Estamos en casa de la abuela Petra. Hemos comido puchero, lechuga, queso; hemos abierto el primer melón del año, dulce y fresquito. Pero un misterio me corroe.

Nos hemos juntado once personas alrededor de la mesa. Fui una de las primeras en llegar y, cuando iba con el mantel en la mano, vi que una de las figuritas sobre el mueble del pasillo estaba pringosa. No toqué la pringue, pero la olí. Era semen, eso estaba claro, bastante líquido y aromático aún. Ese semen no llevaba ni media hora eyaculado, y los únicos hombres de la casa entonces eran el niño de mi hermana, que tiene siete años, y el tío Paco, anciano trianero al que no le imagino un gesto así ni por lo más remoto. ¿El tío Paco arrimando la polla al cisne de cerámica que lleva en el mismo sitio desde principios de los noventa? ¿Acaso es mi sobrino un guarrete precoz? ¿O es que alguien estuvo aquí justo antes de que llegáramos? ¿Tendrá la abuela Petra un tío escondido en el armario?
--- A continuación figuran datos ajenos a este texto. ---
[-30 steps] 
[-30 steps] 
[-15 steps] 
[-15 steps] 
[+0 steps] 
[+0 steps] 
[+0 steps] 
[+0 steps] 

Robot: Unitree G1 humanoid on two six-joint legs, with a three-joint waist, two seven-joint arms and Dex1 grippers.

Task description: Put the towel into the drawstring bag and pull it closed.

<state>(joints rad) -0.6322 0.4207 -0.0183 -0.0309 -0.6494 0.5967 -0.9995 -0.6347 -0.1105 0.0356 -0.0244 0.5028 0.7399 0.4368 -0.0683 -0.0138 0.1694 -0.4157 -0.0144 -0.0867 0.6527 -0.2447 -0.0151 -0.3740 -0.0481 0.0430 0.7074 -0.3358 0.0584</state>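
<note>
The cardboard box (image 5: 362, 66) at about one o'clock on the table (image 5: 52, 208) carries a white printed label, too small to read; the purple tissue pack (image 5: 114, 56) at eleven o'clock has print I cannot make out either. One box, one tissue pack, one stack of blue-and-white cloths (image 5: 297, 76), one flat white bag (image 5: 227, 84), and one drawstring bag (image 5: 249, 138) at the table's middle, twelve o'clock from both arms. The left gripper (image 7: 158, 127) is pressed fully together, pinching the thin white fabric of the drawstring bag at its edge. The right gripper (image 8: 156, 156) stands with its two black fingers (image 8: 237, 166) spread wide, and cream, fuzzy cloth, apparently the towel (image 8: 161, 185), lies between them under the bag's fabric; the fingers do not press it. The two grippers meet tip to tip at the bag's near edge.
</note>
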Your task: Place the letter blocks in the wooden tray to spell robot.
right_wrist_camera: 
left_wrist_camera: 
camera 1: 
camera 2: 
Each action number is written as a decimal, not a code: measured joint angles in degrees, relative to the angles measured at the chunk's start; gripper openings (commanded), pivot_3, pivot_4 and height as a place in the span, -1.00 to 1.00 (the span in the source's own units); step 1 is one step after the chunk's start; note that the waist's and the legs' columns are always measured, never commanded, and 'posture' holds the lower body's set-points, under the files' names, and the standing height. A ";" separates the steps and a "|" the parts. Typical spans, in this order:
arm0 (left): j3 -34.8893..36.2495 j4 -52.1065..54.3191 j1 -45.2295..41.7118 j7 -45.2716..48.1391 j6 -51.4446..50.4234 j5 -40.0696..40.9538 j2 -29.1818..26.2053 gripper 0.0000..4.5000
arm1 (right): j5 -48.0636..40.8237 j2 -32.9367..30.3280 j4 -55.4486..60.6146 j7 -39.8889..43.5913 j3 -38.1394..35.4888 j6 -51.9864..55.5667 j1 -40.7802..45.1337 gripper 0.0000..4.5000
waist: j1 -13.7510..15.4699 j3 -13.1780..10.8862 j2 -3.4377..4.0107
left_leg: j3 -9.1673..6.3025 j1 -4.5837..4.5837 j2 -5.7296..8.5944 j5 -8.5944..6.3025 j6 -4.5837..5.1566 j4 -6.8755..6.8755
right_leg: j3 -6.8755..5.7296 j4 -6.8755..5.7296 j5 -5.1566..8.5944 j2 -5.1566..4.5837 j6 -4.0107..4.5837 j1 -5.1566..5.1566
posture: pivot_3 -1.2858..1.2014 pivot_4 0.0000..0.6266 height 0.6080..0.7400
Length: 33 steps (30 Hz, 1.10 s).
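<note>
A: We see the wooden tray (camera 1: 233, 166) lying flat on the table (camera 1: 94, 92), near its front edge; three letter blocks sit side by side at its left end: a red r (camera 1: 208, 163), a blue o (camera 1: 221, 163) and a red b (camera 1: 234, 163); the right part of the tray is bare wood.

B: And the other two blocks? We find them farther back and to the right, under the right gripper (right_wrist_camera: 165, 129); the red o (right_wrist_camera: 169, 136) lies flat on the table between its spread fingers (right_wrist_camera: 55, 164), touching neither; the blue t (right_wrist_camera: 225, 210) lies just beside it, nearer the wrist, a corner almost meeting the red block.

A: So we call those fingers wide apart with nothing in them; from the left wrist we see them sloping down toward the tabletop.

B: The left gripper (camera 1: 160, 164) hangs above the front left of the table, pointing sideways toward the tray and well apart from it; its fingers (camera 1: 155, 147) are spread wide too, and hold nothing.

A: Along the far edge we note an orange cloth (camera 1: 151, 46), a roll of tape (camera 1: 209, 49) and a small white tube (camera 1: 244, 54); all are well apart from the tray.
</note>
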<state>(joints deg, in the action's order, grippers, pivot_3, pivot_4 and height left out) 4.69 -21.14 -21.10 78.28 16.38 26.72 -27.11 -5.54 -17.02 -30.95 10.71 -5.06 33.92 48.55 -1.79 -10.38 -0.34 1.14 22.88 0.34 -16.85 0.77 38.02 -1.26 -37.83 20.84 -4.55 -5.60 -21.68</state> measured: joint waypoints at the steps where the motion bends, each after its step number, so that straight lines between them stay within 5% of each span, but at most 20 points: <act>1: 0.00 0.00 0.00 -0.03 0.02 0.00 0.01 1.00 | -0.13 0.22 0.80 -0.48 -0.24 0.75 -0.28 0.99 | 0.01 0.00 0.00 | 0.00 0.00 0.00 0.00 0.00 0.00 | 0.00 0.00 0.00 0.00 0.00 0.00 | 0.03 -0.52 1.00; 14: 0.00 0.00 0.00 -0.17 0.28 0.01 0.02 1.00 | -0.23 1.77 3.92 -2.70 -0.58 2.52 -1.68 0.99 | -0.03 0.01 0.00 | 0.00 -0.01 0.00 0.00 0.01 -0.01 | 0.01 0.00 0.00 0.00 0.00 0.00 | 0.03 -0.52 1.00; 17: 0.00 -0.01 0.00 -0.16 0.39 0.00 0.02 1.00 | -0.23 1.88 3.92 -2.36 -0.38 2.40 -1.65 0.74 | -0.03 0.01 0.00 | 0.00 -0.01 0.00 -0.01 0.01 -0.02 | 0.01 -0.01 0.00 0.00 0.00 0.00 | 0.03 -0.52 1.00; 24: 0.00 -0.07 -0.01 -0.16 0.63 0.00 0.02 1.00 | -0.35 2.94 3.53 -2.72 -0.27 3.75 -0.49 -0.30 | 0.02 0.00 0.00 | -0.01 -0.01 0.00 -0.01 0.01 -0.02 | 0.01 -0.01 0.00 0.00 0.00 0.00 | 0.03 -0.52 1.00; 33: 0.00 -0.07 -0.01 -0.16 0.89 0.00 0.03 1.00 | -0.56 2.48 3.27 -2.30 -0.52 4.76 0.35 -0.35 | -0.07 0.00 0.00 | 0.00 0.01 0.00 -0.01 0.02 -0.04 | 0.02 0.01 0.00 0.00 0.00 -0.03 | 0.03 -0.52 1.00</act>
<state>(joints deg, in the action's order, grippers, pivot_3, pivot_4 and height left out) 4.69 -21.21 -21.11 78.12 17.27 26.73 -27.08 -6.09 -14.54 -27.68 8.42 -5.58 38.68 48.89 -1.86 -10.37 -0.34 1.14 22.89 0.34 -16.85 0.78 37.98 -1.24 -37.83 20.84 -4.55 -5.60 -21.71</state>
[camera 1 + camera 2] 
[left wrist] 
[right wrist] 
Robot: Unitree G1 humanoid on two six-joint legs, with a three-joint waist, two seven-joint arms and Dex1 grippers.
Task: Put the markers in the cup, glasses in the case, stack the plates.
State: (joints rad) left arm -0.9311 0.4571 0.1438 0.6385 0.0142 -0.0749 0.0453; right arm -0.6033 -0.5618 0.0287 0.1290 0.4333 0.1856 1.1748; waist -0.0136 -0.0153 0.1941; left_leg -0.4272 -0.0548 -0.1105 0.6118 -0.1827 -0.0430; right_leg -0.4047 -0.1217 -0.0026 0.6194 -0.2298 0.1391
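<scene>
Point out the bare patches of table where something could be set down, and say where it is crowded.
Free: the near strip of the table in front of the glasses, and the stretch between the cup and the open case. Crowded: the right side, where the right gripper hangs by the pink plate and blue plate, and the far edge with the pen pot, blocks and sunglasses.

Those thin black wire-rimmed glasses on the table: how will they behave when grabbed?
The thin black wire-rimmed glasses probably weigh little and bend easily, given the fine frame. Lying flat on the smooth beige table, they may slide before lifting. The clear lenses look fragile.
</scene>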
Si nos quedamos solas a lo mejor le pregunto. De momento, aparco las teorías y preparo la cafetera grande. Mientras hierve el agua, salgo al pasillo para examinar al cisne con el cuello perfumado de lejía. La sustancia está ya bastante derretida y apenas se aprecia sobre el blanco nacarado.

Supongo que no soy más que una cotilla con presunciones detectivescas, cuando lo único que debería importarme de esta cuestión es que el semen parece muy sano. Bien batido y templado, con brillo y volumen. Sigue oliendo un poco a fuet. Seguro que es buena señal.